Today's Open Source (2024-11-18): DIAMOND - A New Reinforcement Learning Agent

Explore cutting-edge AI projects like DIAMOND, AG2, DeeR-VLA, and Promptimizer, advancing reinforcement learning, agent collaboration, and prompt optimization.

Nov 18, 2024

Here are some interesting AI open-source models and frameworks I wanted to share today:

Project: DIAMOND

DIAMOND is a reinforcement learning agent trained within a diffusion world model.

This project gained attention at NeurIPS 2024, showcasing its potential applications in environments such as Atari and CSGO.

By leveraging diffusion models, DIAMOND enables autoregressive imagination and decision-making in virtual environments, offering an innovative approach to reinforcement learning.

https://github.com/eloialonso/diamond

Project: AG2

AG2 is an open-source programming framework designed to build AI agents and facilitate collaboration among multiple agents to solve tasks.

AG2 aims to simplify the development and research of intelligent agents, similar to how PyTorch revolutionized deep learning.

It provides functionalities for agent interaction, and supports various large language models, tool usage, automation, human-AI workflows, and multi-agent dialogue modes.

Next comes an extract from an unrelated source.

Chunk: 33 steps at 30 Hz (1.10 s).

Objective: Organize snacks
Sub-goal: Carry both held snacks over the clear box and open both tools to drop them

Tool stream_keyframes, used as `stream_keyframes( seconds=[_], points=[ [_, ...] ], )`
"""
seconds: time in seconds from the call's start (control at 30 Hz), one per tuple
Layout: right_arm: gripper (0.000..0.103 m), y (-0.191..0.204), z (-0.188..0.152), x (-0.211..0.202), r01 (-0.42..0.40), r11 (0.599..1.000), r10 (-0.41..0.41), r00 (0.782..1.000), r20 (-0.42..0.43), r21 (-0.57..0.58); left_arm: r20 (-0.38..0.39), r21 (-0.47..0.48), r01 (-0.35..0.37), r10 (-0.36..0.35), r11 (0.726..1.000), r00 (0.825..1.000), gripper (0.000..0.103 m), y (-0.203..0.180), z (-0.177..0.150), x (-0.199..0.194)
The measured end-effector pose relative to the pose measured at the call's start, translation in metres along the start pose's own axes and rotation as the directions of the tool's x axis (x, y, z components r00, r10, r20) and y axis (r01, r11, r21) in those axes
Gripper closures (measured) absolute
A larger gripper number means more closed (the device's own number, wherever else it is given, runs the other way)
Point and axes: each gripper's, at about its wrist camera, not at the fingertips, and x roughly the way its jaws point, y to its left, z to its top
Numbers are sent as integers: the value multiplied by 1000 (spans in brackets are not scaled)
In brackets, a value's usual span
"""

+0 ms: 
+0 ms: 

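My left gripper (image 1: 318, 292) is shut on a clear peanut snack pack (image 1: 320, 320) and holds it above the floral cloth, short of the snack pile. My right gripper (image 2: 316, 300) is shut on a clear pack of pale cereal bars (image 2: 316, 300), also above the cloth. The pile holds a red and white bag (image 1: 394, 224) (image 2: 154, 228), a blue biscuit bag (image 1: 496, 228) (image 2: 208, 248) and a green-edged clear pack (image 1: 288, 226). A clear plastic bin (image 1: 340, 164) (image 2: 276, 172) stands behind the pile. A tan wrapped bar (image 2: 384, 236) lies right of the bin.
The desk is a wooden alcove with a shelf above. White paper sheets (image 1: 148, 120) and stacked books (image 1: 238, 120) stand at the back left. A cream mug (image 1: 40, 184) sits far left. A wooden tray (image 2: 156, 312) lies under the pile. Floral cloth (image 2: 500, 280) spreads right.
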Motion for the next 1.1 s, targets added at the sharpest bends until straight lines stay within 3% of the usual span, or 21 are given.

https://github.com/ag2ai/ag2

Project: DeeR-VLA

DeeR-VLA is a multimodal large language model (MLLM) dynamic reasoning framework designed for efficient robotic execution.

By implementing a dynamic early exit strategy, DeeR-VLA adjusts the size of activated MLLMs automatically based on the complexity of each scenario, addressing efficiency challenges.

This approach leverages a multi-exit architecture to terminate processing once the appropriate model size is activated, avoiding redundant computation.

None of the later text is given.